Proprietários do mercado comparavam os funcionários ao personagem “King Kong”.

Um mercado de Salvador foi condenado a indenizar um ex-funcionário em R$ 20 mil por danos morais, após a prática de racismo recreativo — quando ofensas de cunho racista são disfarçadas de piadas. O trabalhador foi demitido após questionar o comportamento dos superiores.

Entre as ofensas proferidas pelo proprietário do estabelecimento, estavam comparações de pessoas negras com o personagem “King Kong”, que representa um macaco. A denúncia do ex-funcionário foi feita por meio de uma ligação telefônica, que acabou se tornando prova central no processo.

Na gravação, o trabalhador relata com clareza o impacto emocional das ofensas e tenta conscientizar o empregador sobre a gravidade do racismo. O patrão, no entanto, tenta justificar os comentários, minimiza o preconceito e ainda profere uma declaração considerada etarista, ao afirmar que “velho é problema”.
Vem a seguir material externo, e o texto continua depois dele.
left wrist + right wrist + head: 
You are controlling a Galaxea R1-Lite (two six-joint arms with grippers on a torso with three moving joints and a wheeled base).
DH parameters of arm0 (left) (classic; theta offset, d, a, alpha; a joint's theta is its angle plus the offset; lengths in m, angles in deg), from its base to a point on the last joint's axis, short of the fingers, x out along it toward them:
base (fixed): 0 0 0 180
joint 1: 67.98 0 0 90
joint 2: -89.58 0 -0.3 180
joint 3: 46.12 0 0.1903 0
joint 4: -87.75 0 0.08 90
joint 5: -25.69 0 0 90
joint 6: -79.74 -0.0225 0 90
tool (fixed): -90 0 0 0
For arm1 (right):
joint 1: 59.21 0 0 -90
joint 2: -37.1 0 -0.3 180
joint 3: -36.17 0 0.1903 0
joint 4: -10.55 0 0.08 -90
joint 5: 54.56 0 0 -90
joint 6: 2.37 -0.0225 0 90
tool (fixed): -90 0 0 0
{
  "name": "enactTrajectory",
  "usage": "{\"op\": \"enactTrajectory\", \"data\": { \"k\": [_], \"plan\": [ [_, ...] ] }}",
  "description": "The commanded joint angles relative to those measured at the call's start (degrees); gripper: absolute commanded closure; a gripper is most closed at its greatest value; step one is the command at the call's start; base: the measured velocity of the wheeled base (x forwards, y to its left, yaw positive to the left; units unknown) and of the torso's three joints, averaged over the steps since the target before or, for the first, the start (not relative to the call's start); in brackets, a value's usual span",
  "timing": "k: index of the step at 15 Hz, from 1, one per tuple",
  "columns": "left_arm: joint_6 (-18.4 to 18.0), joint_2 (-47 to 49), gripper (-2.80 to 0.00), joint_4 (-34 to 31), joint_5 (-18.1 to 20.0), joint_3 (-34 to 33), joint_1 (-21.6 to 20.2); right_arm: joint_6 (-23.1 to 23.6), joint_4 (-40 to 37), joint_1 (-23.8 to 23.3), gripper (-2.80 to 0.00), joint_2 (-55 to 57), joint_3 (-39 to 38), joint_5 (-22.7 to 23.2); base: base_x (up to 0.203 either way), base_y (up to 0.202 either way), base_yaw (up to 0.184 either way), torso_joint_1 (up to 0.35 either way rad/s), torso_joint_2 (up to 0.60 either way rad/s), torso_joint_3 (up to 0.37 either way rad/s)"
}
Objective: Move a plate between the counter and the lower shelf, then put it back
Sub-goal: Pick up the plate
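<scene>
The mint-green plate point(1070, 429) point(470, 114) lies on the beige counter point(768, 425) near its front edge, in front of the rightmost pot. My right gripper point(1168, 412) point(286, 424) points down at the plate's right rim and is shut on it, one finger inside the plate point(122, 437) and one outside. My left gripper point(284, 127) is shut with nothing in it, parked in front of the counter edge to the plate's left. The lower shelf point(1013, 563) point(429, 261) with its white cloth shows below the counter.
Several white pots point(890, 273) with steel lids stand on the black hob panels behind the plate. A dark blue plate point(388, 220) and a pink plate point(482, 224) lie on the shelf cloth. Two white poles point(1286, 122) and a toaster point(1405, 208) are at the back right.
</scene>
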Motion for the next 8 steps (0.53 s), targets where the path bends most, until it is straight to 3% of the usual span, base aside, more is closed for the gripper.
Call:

A demissão, embora registrada como sem justa causa, ocorreu logo após o funcionário confrontar os abusos, o que caracterizou retaliação, segundo a Justiça do Trabalho. A sentença de primeira instância foi proferida pelo juiz substituto Danilo Gonçalves Gaspar, da 6ª Vara do Trabalho de Salvador, que reconheceu a prática de racismo recreativo por parte do dono do mercado. Ainda cabe recurso da decisão.